• Data shown:
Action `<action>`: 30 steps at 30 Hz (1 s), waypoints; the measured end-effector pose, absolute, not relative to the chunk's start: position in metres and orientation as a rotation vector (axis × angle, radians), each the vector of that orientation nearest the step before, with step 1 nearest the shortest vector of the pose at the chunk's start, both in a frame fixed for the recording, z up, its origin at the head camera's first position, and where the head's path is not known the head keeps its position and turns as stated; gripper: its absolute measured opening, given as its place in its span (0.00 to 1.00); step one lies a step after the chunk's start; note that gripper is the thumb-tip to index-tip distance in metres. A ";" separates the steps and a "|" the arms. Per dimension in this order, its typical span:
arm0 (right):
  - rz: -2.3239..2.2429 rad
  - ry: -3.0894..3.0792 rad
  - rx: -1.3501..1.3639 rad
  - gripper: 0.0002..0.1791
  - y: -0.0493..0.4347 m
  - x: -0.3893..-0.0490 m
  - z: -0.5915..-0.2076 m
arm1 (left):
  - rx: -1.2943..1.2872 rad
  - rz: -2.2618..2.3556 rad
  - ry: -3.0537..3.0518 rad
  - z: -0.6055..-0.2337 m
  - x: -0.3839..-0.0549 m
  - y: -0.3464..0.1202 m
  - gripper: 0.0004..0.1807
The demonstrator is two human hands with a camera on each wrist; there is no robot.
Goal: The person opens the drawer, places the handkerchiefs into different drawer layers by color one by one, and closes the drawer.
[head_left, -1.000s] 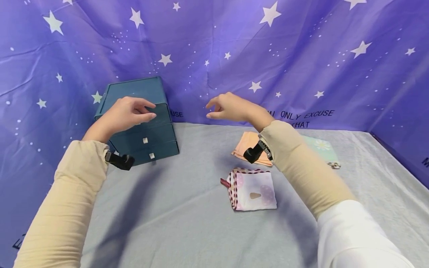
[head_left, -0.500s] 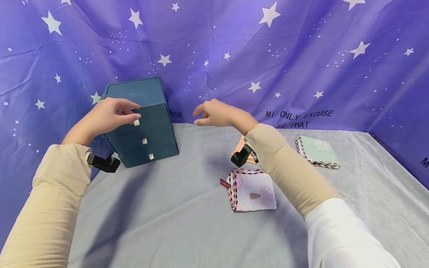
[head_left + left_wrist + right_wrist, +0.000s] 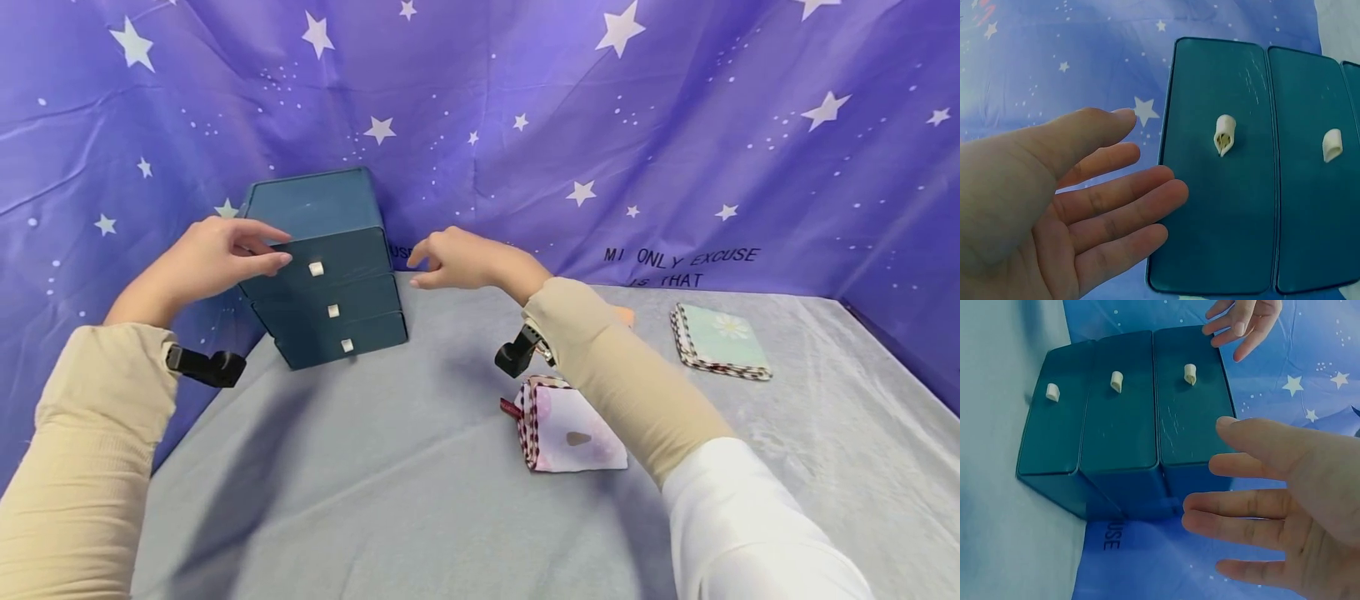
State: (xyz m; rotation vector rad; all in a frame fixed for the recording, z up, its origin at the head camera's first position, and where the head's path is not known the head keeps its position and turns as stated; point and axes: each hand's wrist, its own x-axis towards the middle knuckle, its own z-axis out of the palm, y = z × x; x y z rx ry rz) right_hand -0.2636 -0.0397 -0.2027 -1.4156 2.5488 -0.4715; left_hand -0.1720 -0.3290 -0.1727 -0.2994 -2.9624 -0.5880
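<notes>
A dark teal three-drawer box (image 3: 315,200) stands at the back left, every drawer closed. Each drawer front bears a small white pull tab, the top one (image 3: 317,268) being nearest the hands. My left hand (image 3: 236,254) overlaps the box's upper left edge in the head view, fingers relaxed and holding nothing. In the left wrist view its fingers (image 3: 1166,194) reach beside the top drawer's front (image 3: 1222,206). To the right of the box hovers my right hand (image 3: 453,258), thumb and fingers apart, nothing between them. The right wrist view shows its spread fingers (image 3: 1235,503) near the top drawer.
A folded white and pink cloth (image 3: 577,429) with checked edging lies mid-table. Behind it, an orange cloth (image 3: 624,314) is mostly hidden by my right forearm. A folded mint cloth (image 3: 723,337) with a flower lies farther right. A purple starry curtain (image 3: 525,67) hangs behind the grey-covered table (image 3: 375,500).
Both hands have moved left, the left one from in front of the box to its left edge, uncovering the top tab. The right arm's shift has uncovered the mint cloth. The drawers look unchanged.
</notes>
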 end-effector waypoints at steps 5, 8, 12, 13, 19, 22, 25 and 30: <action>-0.466 2.537 -1.430 0.20 -0.048 -0.262 -0.201 | -0.260 -0.584 -2.967 -0.172 -0.172 -0.337 0.25; -0.471 2.521 -1.428 0.21 -0.054 -0.260 -0.200 | -0.233 -0.613 -2.960 -0.171 -0.170 -0.344 0.25; -0.464 2.501 -1.415 0.22 -0.063 -0.258 -0.201 | -0.185 -0.651 -2.944 -0.170 -0.166 -0.356 0.27; -0.460 2.498 -1.414 0.22 -0.066 -0.258 -0.201 | -0.174 -0.659 -2.938 -0.171 -0.165 -0.359 0.27; -0.439 2.481 -1.421 0.23 -0.078 -0.259 -0.203 | -0.122 -0.709 -2.925 -0.175 -0.161 -0.378 0.28; -0.424 2.476 -1.431 0.23 -0.085 -0.260 -0.204 | -0.109 -0.732 -2.928 -0.177 -0.161 -0.385 0.28; -0.397 2.479 -1.437 0.23 -0.093 -0.261 -0.204 | -0.112 -0.753 -2.928 -0.178 -0.161 -0.392 0.27; -0.367 2.475 -1.463 0.22 -0.105 -0.263 -0.201 | -0.129 -0.814 -2.940 -0.177 -0.164 -0.401 0.22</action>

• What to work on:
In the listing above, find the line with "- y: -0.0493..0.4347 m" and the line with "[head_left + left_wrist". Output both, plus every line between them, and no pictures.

• Result of this exercise:
  - y: -0.0493..0.4347 m
  - x: -0.3893..-0.0490 m
  - z: -0.5915..-0.2076 m
arm1 (left):
  - rx: -1.2943..1.2872 rad
  - rz: -2.2618..2.3556 rad
  - ry: -3.0537..3.0518 rad
  - z: -0.6055..-0.2337 m
  - x: -0.3839..-0.0549 m
  - y: -0.3464..0.1202 m
  - gripper: 0.0004..0.1807
The demonstrator is two human hands with a camera on each wrist; there is no robot.
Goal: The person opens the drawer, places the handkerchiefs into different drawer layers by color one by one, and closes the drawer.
[head_left, -1.000s] 
[head_left, -0.500s] 
[head_left + left_wrist + right_wrist, +0.000s] 

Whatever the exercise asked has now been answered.